- EXCERPTED DATA -
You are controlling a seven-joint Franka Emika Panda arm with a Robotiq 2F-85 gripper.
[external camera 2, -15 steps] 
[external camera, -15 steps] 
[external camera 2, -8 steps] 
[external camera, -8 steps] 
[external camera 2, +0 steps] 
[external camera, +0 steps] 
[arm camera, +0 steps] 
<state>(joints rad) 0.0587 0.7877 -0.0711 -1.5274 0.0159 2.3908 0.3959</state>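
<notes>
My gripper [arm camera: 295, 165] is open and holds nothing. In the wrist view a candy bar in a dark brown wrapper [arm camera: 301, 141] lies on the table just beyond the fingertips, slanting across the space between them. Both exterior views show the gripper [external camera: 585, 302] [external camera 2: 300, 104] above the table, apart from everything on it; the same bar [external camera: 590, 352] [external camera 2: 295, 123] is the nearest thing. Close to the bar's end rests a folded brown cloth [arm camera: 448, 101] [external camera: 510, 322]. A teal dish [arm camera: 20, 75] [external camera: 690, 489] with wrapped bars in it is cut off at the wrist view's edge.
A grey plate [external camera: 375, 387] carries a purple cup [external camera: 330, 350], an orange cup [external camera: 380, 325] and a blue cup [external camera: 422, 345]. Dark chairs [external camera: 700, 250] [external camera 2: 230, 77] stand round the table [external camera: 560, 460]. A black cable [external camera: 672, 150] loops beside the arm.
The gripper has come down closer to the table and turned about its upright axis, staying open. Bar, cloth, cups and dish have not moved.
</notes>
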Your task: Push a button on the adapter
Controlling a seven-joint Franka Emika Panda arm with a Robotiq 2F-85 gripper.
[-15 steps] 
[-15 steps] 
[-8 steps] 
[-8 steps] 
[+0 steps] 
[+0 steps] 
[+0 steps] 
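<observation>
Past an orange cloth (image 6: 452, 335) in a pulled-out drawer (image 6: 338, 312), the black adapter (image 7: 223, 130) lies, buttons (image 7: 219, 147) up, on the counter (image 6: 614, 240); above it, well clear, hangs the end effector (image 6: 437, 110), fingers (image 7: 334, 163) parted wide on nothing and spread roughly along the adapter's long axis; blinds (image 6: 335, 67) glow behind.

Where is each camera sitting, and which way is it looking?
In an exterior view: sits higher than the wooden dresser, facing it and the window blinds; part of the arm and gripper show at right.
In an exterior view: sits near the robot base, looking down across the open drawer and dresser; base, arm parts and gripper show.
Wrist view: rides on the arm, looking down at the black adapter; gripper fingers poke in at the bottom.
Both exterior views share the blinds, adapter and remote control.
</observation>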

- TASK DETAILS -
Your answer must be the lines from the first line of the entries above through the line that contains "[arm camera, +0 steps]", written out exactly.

- ANSWER TO THIS PROBLEM -
You are controlling a seven-joint Franka Emika Panda arm with a Robotiq 2F-85 gripper.
[external camera 2, -15 steps] 
[external camera, -15 steps] 
[external camera 2, -8 steps] 
[external camera, -8 steps] 
[external camera 2, +0 steps] 
[external camera, +0 steps] 
[arm camera, +0 steps] 

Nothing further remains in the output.